Directions for this task:
From the listing below, pick out each line with the word "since".
+ + + + +
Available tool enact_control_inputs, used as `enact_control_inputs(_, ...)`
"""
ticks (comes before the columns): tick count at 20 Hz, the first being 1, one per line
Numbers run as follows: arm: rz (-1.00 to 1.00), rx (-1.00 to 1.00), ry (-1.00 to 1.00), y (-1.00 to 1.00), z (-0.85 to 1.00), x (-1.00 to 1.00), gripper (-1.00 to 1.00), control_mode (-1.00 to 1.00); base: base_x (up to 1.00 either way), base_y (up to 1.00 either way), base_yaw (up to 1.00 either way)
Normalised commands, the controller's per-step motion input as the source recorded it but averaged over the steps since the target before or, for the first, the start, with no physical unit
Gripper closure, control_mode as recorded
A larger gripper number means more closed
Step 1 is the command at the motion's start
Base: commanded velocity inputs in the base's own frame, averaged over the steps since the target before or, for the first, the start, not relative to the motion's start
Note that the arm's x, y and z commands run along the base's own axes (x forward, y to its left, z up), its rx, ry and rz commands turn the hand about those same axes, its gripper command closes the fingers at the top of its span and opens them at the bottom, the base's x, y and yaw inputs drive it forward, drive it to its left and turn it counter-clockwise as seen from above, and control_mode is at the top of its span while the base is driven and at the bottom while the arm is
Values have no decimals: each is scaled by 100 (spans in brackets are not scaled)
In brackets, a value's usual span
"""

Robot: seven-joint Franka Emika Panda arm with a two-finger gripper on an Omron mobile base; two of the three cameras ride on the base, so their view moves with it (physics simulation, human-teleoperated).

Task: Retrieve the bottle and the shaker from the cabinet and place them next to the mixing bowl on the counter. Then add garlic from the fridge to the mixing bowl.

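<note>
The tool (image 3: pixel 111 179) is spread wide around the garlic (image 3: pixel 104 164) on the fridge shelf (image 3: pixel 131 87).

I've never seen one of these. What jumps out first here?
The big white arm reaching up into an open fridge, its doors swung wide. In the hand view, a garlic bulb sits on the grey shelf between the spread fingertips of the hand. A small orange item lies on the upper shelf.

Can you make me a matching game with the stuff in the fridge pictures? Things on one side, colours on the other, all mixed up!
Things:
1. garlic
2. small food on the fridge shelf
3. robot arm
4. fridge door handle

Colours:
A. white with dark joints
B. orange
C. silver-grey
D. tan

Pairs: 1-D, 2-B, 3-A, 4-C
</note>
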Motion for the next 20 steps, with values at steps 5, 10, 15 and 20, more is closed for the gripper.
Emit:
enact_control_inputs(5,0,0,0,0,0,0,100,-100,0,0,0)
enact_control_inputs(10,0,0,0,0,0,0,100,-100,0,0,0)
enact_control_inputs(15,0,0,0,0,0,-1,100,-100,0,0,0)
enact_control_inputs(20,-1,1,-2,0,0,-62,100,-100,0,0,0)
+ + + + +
Output of the task:
Normalised commands, the controller's per-step motion input as the source recorded it but averaged over the steps since the target before or, for the first, the start, with no physical unit
Base: commanded velocity inputs in the base's own frame, averaged over the steps since the target before or, for the first, the start, not relative to the motion's start

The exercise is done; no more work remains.